**Task goal**
Beginning with the first line below, please repeat the material exactly, ending with the line that includes "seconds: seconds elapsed".
═══
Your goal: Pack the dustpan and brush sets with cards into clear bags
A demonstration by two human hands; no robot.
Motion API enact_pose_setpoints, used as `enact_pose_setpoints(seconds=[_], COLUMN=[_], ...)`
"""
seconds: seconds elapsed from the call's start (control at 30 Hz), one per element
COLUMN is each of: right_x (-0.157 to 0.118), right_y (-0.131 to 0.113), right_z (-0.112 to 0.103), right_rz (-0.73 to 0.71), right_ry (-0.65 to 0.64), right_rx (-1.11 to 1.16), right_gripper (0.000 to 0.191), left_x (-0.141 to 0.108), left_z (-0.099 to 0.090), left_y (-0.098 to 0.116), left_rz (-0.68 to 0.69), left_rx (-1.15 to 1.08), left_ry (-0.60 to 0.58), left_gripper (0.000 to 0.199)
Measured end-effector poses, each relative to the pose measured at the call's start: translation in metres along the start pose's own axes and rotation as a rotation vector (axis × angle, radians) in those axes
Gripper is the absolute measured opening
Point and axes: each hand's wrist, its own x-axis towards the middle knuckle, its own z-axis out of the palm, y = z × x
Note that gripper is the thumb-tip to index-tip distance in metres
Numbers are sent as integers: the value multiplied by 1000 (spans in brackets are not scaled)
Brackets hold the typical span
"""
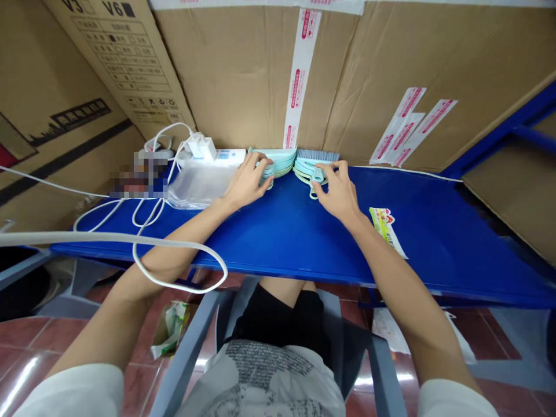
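1. In the head view, brown cardboard (243, 75) stands behind a blue worktop (278, 231). To the left I see a white power strip (234, 155) and clear plastic bags (202, 185); to the right lies a bright printed packet (387, 231).

2. Same view: at the worktop's far edge, near the cardboard, sit two groups of pale-green pieces. The left stack (284, 162) looks like nested curved pieces. The right stack (308, 168) has grey bristles (319, 155) behind it and a loop (313, 194) at its near end. They lie just beside each other, between the hands.

3. The left hand (245, 180) arches over the left stack's outer end, fingers bent and thumb apart. I cannot tell whether it grips or only rests there.

4. The right hand (341, 188) is at the right stack's outer side, thumb and fingers around the handle area. I cannot tell from here how firmly they close.

5. I judge the step in hand to be handling or lining up both stacks; the next move seems to call for secure contact on each, without fanning the nested pieces apart.
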Motion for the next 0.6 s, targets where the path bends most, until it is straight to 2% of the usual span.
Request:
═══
**Output for this exercise**
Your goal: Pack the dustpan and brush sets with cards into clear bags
A demonstration by two human hands; no robot.
Motion API enact_pose_setpoints, used as `enact_pose_setpoints(seconds=[_], COLUMN=[_], ...)`
"""
seconds: seconds elapsed from the call's start (control at 30 Hz), one per element

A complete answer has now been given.